Toutefois, le problème des carburants n’est pas résolu. Le parc automobile du pays s’avère considérable. Etant donné la faible densité de la population, chacun, ou presque, possède une voiture ou pire encore un 4 X 4.


En outre, la pêche constituant la première ressource de l’île, la flotte consomme une partie conséquente des carburants fossiles importés.
C’est justement le souci environnemental qui a décidé le gouvernement islandais a convertir ce petit pays dynamique à l’hydrogène afin de limiter les émissions de CO2. Cela qui consiste à remplacer tous les véhicules à essence par des véhicules à hydrogène. Le projet comprend une phase de démonstration avec quelques véhicules expérimentaux, puis l’introduction graduelle de véhicules propres dans le parc automobile et dans la flotte, l’objectif étant de parvenir à une société « hydrogène» vers 2050.

                                                                                             Photo : econology.org

A ce moment, si la situation  évolue dans le bon sens, les seules émissions de combustibles fossiles de l’île seront celles provenant des avions atterrissant à l’aéroport international de Reykjavík, mais ça n'en prend pas le chemin, car depuis 2006, rien ne bouge. Les trois bus expérimentaux, mis en service en 1999, sont toujours les seuls à rouler en Islande. C'était pourtant une solution "propre", car ils ne relâchent que de la vapeur d'eau dans l'atmosphère.
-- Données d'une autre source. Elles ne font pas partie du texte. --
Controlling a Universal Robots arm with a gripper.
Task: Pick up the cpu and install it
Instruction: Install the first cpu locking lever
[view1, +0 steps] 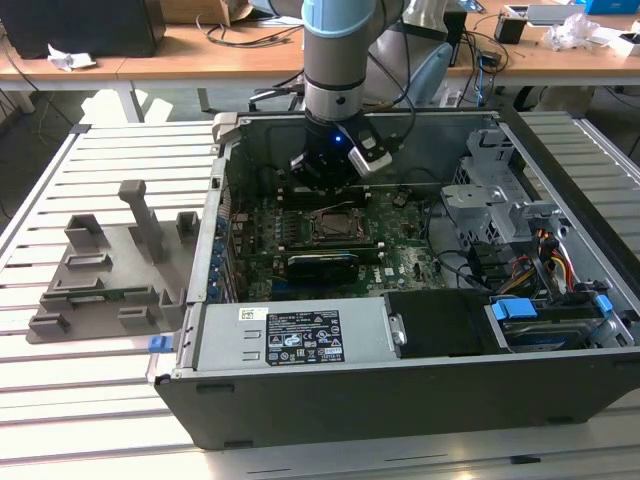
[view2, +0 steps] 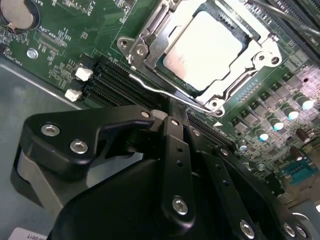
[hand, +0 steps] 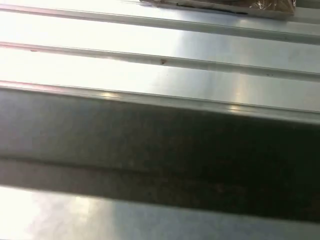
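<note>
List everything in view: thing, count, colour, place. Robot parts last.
cpu: one, silver, lying in the open socket on the motherboard.
socket frame: one, metal, around the cpu.
motherboard: one, green, inside the computer case.
computer case: one, dark grey, open, on the slatted table.
power supply: one, grey, along the case's near side.
tray: one, grey, on the table at the exterior view's left.
slatted table: one, pale metal.
arm: one, above the socket.
gripper: one, black, beside the socket.

fingertips hidden, cpu (view2: 206, 50) partly under frame (view2: 150, 37)
</note>
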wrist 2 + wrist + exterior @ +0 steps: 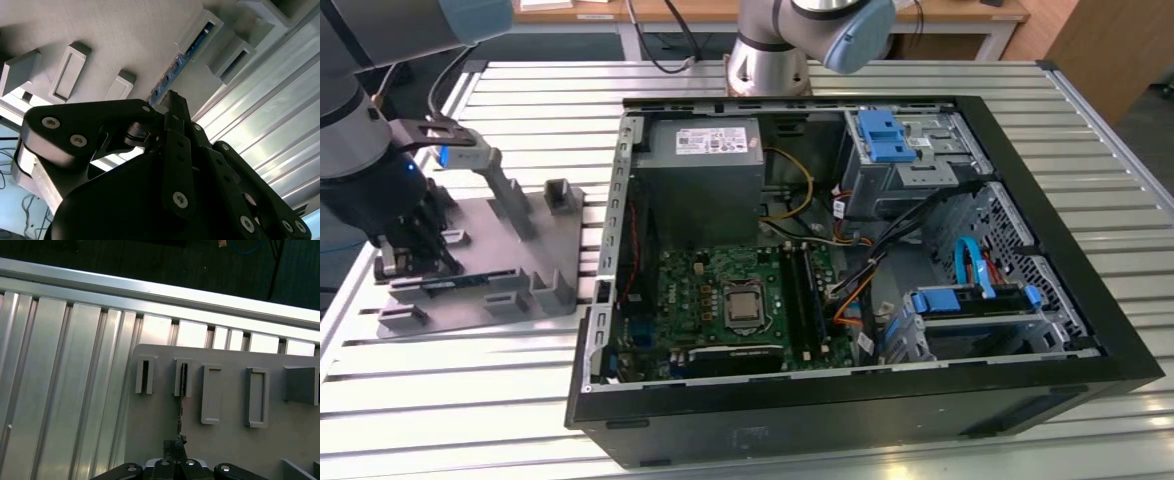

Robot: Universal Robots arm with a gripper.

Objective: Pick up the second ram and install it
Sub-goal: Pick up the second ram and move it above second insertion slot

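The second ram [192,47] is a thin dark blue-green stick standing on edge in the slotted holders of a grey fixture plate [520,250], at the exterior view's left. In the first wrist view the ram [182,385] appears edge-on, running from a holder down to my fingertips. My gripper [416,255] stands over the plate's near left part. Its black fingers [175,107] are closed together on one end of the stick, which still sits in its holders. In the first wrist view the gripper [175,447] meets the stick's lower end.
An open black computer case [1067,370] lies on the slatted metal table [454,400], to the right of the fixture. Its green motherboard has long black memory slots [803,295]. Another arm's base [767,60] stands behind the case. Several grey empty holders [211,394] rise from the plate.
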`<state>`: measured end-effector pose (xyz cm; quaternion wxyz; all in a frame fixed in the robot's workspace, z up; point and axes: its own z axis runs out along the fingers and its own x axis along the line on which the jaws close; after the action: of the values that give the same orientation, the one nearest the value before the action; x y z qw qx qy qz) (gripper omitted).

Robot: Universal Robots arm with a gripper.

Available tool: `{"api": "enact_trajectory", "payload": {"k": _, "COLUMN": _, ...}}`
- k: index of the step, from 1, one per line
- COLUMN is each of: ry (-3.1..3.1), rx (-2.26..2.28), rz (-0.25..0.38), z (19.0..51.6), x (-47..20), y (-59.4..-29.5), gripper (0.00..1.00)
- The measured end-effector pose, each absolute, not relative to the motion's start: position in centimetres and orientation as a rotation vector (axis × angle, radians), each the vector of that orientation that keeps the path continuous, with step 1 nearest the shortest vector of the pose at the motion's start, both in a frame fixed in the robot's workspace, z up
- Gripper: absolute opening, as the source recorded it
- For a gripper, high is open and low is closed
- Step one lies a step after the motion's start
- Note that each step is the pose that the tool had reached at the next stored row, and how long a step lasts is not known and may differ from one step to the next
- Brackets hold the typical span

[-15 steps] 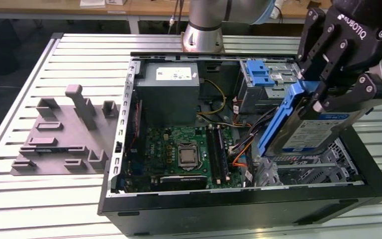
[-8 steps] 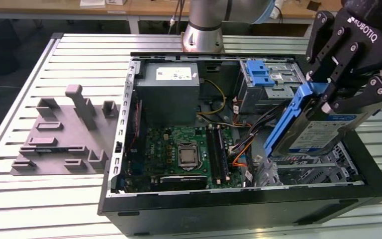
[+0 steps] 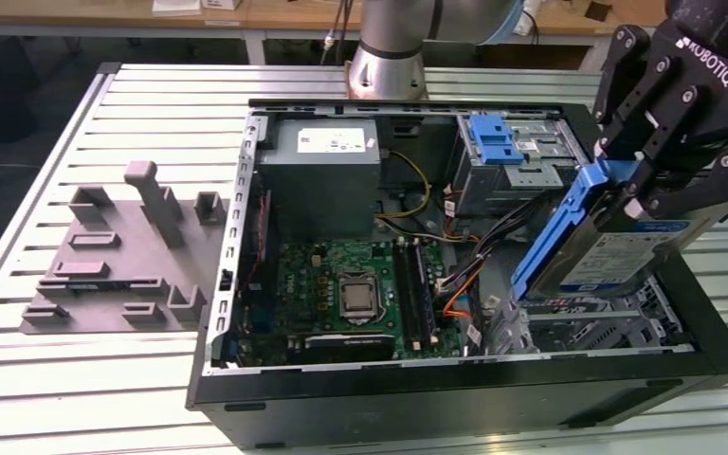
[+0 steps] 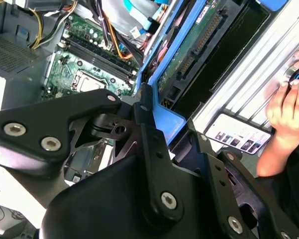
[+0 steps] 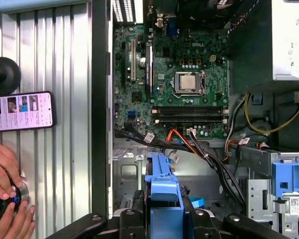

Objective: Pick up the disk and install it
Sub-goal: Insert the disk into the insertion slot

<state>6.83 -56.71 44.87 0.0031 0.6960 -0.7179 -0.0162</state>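
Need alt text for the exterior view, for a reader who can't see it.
The claw holds the disk, tilted in its blue bracket, over the open computer case at the exterior view's right. Inside the case are a green motherboard and a grey power supply. A grey fixture sits on the slatted table.

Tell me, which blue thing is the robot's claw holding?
The blue bracket framing the disk, tilted above the case in the gripper; the other blue latch sits on the silver cage.
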Motion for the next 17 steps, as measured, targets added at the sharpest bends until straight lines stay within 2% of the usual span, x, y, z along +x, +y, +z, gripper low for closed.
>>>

Si l’hydrogène ne génère pas de polluants après utilisation, il nécessite par contre une énergie considérable pour sa fabrication.


En 2009, le loueur Hertz propose trois véhicules à l'hydrogène.

Malheureusement, les deux seules pompes en service se trouvent à Reykjavík…
Et il faut compter 17€ pour 100 kilomètres !!!


                                                                                                      Photo : rtl.fr

En effet, il faut plus de pétrole pour produire de l’hydrogène destiné à une voiture propre qu’il n’en faudrait pour faire rouler cette même voiture. Le problème se trouve donc simplement déplacé. C’est là qu’intervient l’atout principal de l’Islande: les énergies renouvelables. Les experts considèrent que le pays n’exploite que le 1% de ses capacités géothermiques et moins de 10% de ses possibilités hydroélectriques. Il a donc toutes les cartes en main pour créer des usines de production d’hydrogène capables non seulement d’assurer les besoins indigènes , mais aussi de fournir des quantités industrielles à l’exportation .
En effet, le gouvernement islandais espère pouvoir rapidement exporter sa technologie comme il l’a fait pour la géothermie.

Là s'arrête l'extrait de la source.